◆ WHAT YOU HAVE TO DO ◆
An exact copy of each line below is needed, with no images in it.

◆ DATA SHOWN ◆
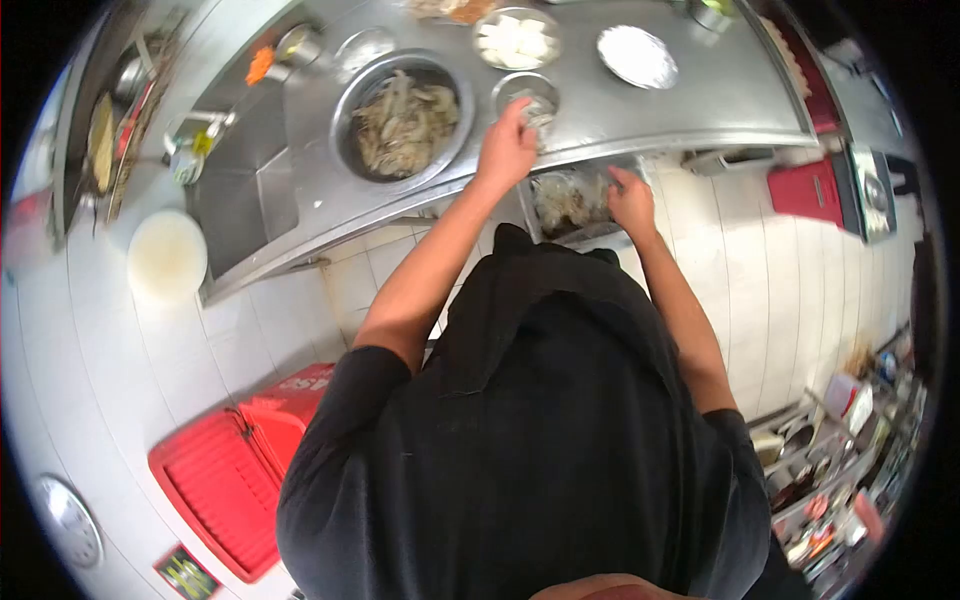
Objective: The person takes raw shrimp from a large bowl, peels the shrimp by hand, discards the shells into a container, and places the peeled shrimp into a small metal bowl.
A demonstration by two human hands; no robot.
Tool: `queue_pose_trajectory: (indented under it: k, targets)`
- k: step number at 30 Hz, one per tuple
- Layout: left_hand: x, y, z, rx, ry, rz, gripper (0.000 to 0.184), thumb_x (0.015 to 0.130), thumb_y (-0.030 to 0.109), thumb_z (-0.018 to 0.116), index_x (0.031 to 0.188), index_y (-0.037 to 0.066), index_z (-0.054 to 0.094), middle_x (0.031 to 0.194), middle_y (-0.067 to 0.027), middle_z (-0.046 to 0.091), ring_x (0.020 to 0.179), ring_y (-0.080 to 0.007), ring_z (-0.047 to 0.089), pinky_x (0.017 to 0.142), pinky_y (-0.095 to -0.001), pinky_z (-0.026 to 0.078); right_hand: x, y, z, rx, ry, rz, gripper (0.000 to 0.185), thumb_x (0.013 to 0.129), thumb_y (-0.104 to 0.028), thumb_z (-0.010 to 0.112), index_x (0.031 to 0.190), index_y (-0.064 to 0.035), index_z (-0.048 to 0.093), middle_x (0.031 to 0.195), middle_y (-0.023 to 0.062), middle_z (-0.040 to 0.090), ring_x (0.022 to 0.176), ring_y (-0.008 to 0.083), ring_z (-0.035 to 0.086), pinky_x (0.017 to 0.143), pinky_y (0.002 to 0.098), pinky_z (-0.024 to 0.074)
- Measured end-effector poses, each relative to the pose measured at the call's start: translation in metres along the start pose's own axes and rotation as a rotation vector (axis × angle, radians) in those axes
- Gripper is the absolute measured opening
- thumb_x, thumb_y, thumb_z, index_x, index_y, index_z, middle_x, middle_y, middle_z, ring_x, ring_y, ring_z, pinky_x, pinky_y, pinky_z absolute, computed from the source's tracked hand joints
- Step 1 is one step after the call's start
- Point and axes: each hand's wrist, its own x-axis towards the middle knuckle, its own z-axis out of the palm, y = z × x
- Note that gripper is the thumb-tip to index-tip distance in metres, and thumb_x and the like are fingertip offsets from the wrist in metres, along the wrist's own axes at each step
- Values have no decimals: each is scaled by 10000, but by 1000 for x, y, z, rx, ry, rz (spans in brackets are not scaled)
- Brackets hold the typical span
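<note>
On the steel counter a large metal bowl holds a heap of greyish raw shrimp. My left hand is over the near edge of a smaller metal bowl, its fingers closed at pale pieces inside; whether it grips one is hidden. Below the counter's edge, my right hand is at the right side of an open metal container with shells and scraps in it. Its thumb and fingers are bent together, and what they hold, if anything, is too small to tell.
A bowl of white pieces and a foil-like silver dish stand at the back of the counter. A sink is at the left. Red bins stand on both sides.
</note>
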Motion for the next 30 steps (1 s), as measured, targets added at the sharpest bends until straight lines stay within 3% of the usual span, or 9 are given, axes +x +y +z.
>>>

◆ ANSWER BOX ◆
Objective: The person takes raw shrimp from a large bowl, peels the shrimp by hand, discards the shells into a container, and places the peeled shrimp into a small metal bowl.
A demonstration by two human hands; no robot.
Tool: `queue_pose_trajectory: (indented under it: k, targets)`
- k: step number at 30 Hz, one per tuple
- Layout: left_hand: x, y, z, rx, ry, rz, gripper (0.000 to 0.184), thumb_x (0.015 to 0.130), thumb_y (-0.030 to 0.109), thumb_z (-0.018 to 0.116), index_x (0.031 to 0.188), index_y (-0.037 to 0.066), index_z (-0.054 to 0.094), middle_x (0.031 to 0.194), middle_y (-0.067 to 0.027), middle_z (-0.046 to 0.091), ring_x (0.020 to 0.179), ring_y (-0.080 to 0.007), ring_z (-0.047 to 0.089), pinky_x (0.017 to 0.142), pinky_y (-0.095 to -0.001), pinky_z (-0.026 to 0.078); right_hand: x, y, z, rx, ry, rz, gripper (0.000 to 0.185), thumb_x (0.013 to 0.129), thumb_y (-0.104 to 0.028), thumb_z (-0.010 to 0.112), index_x (0.031 to 0.190), index_y (-0.064 to 0.035), index_z (-0.048 to 0.093), middle_x (0.031 to 0.195), middle_y (-0.023 to 0.062), middle_z (-0.040 to 0.090), ring_x (0.022 to 0.176), ring_y (-0.008 to 0.083), ring_z (-0.035 to 0.086), pinky_x (0.017 to 0.143), pinky_y (0.002 to 0.098), pinky_z (-0.024 to 0.074)
- Measured end-effector poses, each relative to the pose measured at the call's start: translation in metres along the start pose's own axes and rotation as a rotation vector (axis × angle, radians) in those axes
- Gripper is the absolute measured opening
- thumb_x, thumb_y, thumb_z, index_x, index_y, index_z, middle_x, middle_y, middle_z, ring_x, ring_y, ring_z, pinky_x, pinky_y, pinky_z absolute, computed from the source's tracked hand joints
- Step 1 is one step after the call's start
- Point and axes: each hand's wrist, its own x-axis towards the middle knuckle, its own z-axis out of the palm, y = z × x
- Note that gripper is the thumb-tip to index-tip distance in metres, and thumb_x and the like are fingertip offsets from the wrist in metres, along the wrist's own axes at each step
- Values have no decimals: each is scaled by 10000, but by 1000 for x, y, z, rx, ry, rz (spans in brackets are not scaled)
- Brackets hold the typical span
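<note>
On the steel counter a large metal bowl holds a heap of greyish raw shrimp. My left hand is over the near edge of a smaller metal bowl, its fingers closed at pale pieces inside; whether it grips one is hidden. Below the counter's edge, my right hand is at the right side of an open metal container with shells and scraps in it. Its thumb and fingers are bent together, and what they hold, if anything, is too small to tell.
A bowl of white pieces and a foil-like silver dish stand at the back of the counter. A sink is at the left. Red bins stand on both sides.
</note>
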Motion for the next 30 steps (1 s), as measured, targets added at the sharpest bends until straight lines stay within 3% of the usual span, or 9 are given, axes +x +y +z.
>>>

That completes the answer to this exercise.